Work order: Output the data exactly, with every line intact.
========
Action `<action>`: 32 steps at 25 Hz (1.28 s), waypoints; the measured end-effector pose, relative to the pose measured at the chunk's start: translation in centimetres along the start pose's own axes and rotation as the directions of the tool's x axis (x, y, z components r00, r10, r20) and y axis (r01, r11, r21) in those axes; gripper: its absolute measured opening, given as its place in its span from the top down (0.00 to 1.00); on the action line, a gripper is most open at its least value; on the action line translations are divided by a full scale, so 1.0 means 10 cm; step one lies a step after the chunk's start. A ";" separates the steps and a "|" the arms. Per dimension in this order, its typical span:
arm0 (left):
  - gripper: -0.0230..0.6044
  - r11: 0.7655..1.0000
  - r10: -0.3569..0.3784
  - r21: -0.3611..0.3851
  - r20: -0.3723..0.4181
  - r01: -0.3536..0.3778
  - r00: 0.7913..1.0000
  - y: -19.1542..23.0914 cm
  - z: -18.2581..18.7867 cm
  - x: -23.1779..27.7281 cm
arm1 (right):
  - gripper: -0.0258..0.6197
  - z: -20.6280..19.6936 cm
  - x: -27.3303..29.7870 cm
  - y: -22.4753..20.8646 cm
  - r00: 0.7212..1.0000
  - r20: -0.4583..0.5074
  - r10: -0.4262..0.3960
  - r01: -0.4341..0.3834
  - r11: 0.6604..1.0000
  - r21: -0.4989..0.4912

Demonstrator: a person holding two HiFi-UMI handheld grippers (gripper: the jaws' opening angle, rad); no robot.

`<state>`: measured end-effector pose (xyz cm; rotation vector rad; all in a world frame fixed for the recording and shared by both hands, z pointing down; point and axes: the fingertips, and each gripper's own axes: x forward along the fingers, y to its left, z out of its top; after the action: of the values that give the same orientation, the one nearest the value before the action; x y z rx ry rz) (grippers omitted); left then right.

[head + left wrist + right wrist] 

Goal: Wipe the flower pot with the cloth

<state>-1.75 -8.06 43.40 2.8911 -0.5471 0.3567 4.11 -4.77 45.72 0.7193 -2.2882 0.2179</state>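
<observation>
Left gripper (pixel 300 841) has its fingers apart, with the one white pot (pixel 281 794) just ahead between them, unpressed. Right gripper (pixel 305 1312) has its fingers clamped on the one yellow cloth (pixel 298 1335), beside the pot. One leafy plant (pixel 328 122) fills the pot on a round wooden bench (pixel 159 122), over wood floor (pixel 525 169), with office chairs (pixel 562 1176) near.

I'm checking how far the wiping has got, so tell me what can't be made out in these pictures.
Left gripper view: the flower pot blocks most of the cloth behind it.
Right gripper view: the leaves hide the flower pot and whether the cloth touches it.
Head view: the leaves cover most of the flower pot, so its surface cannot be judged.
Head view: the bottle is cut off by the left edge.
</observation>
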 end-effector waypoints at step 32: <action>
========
Solution:
Action `<action>`: 32 steps at 25 Hz (1.28 s), waypoints; the measured end-effector pose, relative to the pose measured at the chunk's start: translation in centimetres along the start pose's own axes and rotation as the directions of the tool's x axis (x, y, z components r00, r10, r20) and y axis (r01, r11, r21) in those axes; gripper: its absolute measured opening, given as its place in its span from the top down (0.00 to 1.00); on the action line, a gripper is most open at its least value; on the action line translations are divided by a full scale, so 1.0 means 10 cm; step one lies a step after the chunk's start. A ";" separates the steps and a "|" the arms. Per dimension in this order, its typical span:
arm0 (left):
  - gripper: -0.0230..0.6044
  - r11: 0.7655..1.0000
  - r10: -0.3569..0.3784
  - r21: -0.3611..0.3851
  - r20: -0.3723..0.4181
  - r01: -0.3536..0.3778
  - r00: 0.7913..1.0000
  - y: -19.1542..23.0914 cm
  - z: -18.2581..18.7867 cm
  - x: -23.1779..27.7281 cm
arm1 (right):
  - gripper: -0.0258..0.6197
  - z: -20.6280..19.6936 cm
  - x: -27.3303..29.7870 cm
  - y: -22.4753..20.8646 cm
  - r00: 0.7212..1.0000
  - r20: -0.4583..0.5074
  - r10: -0.4262..0.3960
  - r01: -0.4341..0.3834
  - r11: 0.6604..1.0000
  - r21: -0.4989..0.4912

Demonstrator: a person holding two HiFi-UMI handheld grippers (gripper: the jaws' opening angle, rad); no robot.

`<state>`: measured end-effector pose (xyz cm; rotation vector rad; all in a world frame fixed for the recording and shared by both hands, z pointing down; point and axes: the fingertips, and each gripper's own axes: x forward along the fingers, y to its left, z out of its top; after the action: of the values that give the same orientation, the one nearest the value before the action; x y z rx ry rz) (grippers omitted); left then right.

[head + left wrist + right wrist] 

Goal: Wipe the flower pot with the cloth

<state>-1.75 -8.06 43.40 2.8911 -0.5471 0.3567 4.11 -4.77 45.72 0.7193 -2.2882 0.2179</state>
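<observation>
Left gripper (pixel 300 841) has its fingers apart, with the one white pot (pixel 281 794) just ahead between them, unpressed. Right gripper (pixel 305 1312) has its fingers clamped on the one yellow cloth (pixel 298 1335), beside the pot. One leafy plant (pixel 328 122) fills the pot on a round wooden bench (pixel 159 122), over wood floor (pixel 525 169), with office chairs (pixel 562 1176) near.

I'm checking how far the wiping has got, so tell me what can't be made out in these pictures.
Left gripper view: the flower pot blocks most of the cloth behind it.
Right gripper view: the leaves hide the flower pot and whether the cloth touches it.
Head view: the leaves cover most of the flower pot, so its surface cannot be judged.
Head view: the bottle is cut off by the left edge.
</observation>
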 end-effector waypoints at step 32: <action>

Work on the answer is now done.